PFAS chemicals include more than 4,000 different chemical compounds and are widely used in everyday products, including stain and water-resistant fabrics and carpeting, cleaning products, cookware, paints and fire extinguishing foams. There are growing concerns over potential health effects of a small subset of PFAS compounds. Two of the most concerning - PFOA and PFOS - are no longer manufactured in the United States. However, the compounds are slow to breakdown in the environment, and may still be detectable in many locations.
On Wednesday, August 25, Gov. Tony Evers and Attorney General Josh Kaul announced that Wisconsin hired a San Francisco-based law firm specializing in high-impact, high-value environmental cases, in an effort to hold accountable those deemed responsible for the release of PFAS into the environment.
As we reported back in August 2020, the Wisconsin Department of Natural Resources (DNR) sent more than 3,000 letters to Responsible Parties (RPs) involved in cleanup at remediation sites across Wisconsin, explaining the DNR's interpretation of statutes and rules related to remediation sites, and insisting that RPs assess for emerging contaminants such as PFAS.
In addition, earlier this year we also reported that the DNR released a list of businesses targeted for PFAS testing, which included 39 industrial facilities, encompassing many of Wisconsin's largest manufacturers and food producers.
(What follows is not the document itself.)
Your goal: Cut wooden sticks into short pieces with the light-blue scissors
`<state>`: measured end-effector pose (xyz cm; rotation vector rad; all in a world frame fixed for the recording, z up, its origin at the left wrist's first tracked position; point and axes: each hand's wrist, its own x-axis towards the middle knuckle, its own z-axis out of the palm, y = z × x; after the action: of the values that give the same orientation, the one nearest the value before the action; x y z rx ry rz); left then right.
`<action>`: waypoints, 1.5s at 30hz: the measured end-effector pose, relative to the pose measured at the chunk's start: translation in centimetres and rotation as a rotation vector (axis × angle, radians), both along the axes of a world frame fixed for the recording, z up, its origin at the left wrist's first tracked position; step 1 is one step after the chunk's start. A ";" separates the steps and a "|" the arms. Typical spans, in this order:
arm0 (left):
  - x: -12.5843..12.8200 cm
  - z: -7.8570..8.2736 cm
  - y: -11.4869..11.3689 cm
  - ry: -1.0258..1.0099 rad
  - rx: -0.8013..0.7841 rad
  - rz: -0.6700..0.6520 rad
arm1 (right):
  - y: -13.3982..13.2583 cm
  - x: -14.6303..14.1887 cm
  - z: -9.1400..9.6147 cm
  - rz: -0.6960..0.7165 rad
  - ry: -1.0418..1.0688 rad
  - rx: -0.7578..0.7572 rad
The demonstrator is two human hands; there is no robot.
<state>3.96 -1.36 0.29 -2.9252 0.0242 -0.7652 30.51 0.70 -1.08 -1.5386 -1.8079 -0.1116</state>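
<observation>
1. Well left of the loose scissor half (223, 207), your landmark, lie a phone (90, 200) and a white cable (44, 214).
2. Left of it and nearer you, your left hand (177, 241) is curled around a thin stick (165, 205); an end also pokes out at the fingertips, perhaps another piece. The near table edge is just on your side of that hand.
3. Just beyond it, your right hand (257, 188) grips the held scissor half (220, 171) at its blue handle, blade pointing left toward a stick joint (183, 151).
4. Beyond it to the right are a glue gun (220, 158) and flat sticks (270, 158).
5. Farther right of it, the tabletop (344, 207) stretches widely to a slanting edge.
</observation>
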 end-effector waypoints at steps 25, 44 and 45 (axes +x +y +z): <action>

Unlike previous DNR PFAS initiatives, the testing was not voluntary. The DNR required companies to permit sampling and testing for more than 30 PFAS compounds despite the fact that no enforcement standards exist.
The DNR's approach raised concerns with Wisconsin businesses as the agency has not explained whether or how it will incorporate background or intake levels of PFAS, nor how it intends to identify the sources of any contamination discovered. Now, those concerns will be amplified by the potential for tort-based claims brought by the private law firm hired by the state.
In March 2020, the Wisconsin Manufacturers & Commerce (WMC), the state's chamber of commerce, took legal action in an attempt to stop the DNR's proposed PFAS sampling program at specific facilities selected by the agency. The case is still pending, but in recent filings, the DNR asserted that it has the authority to test for PFAS and to bring enforcement action against permit holders who release PFAS into the environment. It is yet to be seen whether the DNR will coordinate with the firm hired by the state to ramp up litigation against companies suspected to be responsible for PFAS contamination.